At the Teft House, where Bud and O'mie and I stopped, I met Richard Tillhurst. We greeted each other cordially enough.
"So you're here to enlist, too," he said. "I thought maybe you were on your way home. I am going to enlist myself and give up teaching altogether if I can pass muster." He was hardly of the physical build for a soldier. "Have you heard the news?" he went on. "Judson and Marjory are engaged. Marjie doesn't speak of it, of course, but Judson told Dr. Hemingway and asked him to officiate when the time comes. Mrs. Whately says it's between the young people, and that means she has given her consent. Judson spends half his time at Whately's, whether Marjie's there or not. There's something in the air down there this Fall that's got everybody keyed up one way or another. Tell Mapleson's been like a boy at a circus, he's so pleased over something; and Conlow has a grin on his face all the time. Everybody seems just unsettled and anxious, except Judge Baronet. Honestly, I don't see how that town could keep balanced without him. He sails along serene and self-possessed. Always knows more than he tells."
"I guess Springvale is safe with him, and we can go out and save the frontier," I said carelessly.
"For goodness' sake, who goes there?" Tillhurst pushed me aside and made a rush out of doors, as a lady passed before the windows. I followed and caught a glimpse of the black hair and handsome form of Rachel Melrose.
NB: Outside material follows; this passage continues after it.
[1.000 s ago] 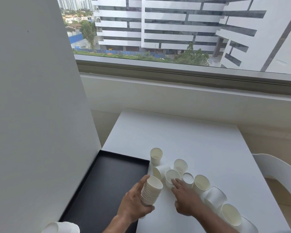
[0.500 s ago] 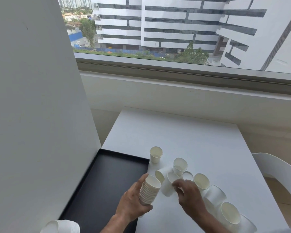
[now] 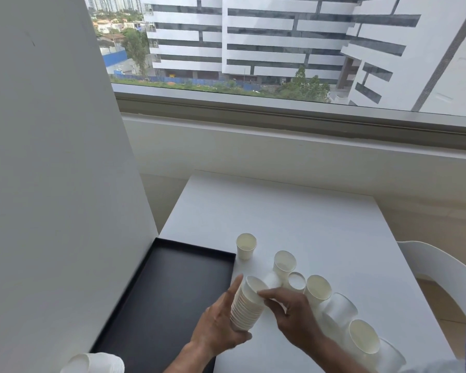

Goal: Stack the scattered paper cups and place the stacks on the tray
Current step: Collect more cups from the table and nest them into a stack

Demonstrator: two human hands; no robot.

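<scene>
Paper-cup stack (image 3: 246, 308): our left hand (image 3: 217, 328) grips it beside the tray (image 3: 156, 294); our right hand (image 3: 293, 317) pinches its top cup (image 3: 254, 288).

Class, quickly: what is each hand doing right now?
Left hand: grips the cup stack.
Right hand: pinches the top cup of that stack.

Far half of the tabletop (image 3: 293, 211) is wide open. The tray (image 3: 156, 292) is boxed in by the white wall (image 3: 51, 184) on its left, and loose cups (image 3: 318, 289) crowd the right.
</scene>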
At the same moment she saw me. Her greeting lacked a little of its former warmth, but her utter disregard of anything unpleasant having been between us was positively admirable. Her most coquettish smiles, however, were for Tillhurst, but that didn't trouble me. Our interview was cut short by the arrival of the stage from the south just then, and I turned from Tillhurst to find myself in my father's embrace. What followed makes one of the sacred memories a man does not often put into print.
We wanted to be alone, so we left the noisy hotel and strolled out toward the higher level beyond the town. There was only brown prairie then stretching to the westward and dipping down with curve and ravine to the Kaw River on the one side and the crooked little Shunganunga Creek on the other. Away in the southwest the graceful curve of Burnett's Mound, a low height like a tiny mountain-peak, stood out purple and hazy in the October sunlight. A handful of sturdy young people were taking their way to Lincoln College, the little stone structure that was to be dignified a month later by a new title, Washburn College, in honor of its great benefactor, Ichabod Washburn.